Mendengar keterangan dari ibunya. Ingin rasanya Hakim menangis dan menjerit atas nasib yang selama ini menimpa keluarganya. Ia kadang heran mengapa dari dulu sampai sekarang keluarganya tidak kunjung keluar dari kesusahan. Padahal ibu dan bapaknya adalah orang yang baik. Bapaknya adalah seorang yang sangat jujur, lugu dan sabar. Ia masih ingat ketika salah seorang kerabatnya yang lama tidak pernah berkunjung ke rumahnya, tiba-tiba datang dan meminjam sepeda motor yang baru dibeli oleh Bapaknya dari hasil menjual sapi yang dimiliki. Dan betapa marah dirinya, karena ternyata orang itu membawa pergi sepeda motor itu dan tidak mengembalikannya. Di tengah kemarahan dirinya dan ibunya yang tampak sedih, Bapaknya justru berkata,
"Sabar, ini takdir Allah...mau bagaimana lagi, engko mesti diganti oleh Allah"
Itulah keheranan Hakim, orang yang begitu baik seperti Bapaknya tidak kunjung juga terbebas dari jerat kesusahan. Sambil tertunduk menahan sedih Hakim kembali mendengar Ibunya melanjutkan bicaranya, "Kini untuk biaya kuliahmu semester empat ini, Ibu dan Bapak terpaksa menggadaikan sawah kita." Kata Ibunya dengan suara purau sambil menyodorkan amplop kepada Hakim.
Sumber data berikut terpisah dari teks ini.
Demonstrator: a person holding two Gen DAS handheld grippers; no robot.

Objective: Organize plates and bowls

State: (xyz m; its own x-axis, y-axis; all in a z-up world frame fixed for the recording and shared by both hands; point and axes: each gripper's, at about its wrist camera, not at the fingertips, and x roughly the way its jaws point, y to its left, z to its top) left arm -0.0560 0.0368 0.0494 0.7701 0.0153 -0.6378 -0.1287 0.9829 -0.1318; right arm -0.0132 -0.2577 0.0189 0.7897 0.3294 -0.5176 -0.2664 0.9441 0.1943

"Ini Kim uang 4 juta untuk biaya kuliahmu. Kemarin dari uang gadai itu dapat uang 6 juta, 2 juta rencananya mau Ibu belikan Sapi dan untuk biaya berobat Bapakmu. Ibu ndak masalah Kim, yang penting kamu kuliah seng temenan, jadilah orang yang berhasil, cukup Ibu dan Bapak yang susah, Ibu ndak rela kalau anak Ibu susah juga seperti orangtuanya."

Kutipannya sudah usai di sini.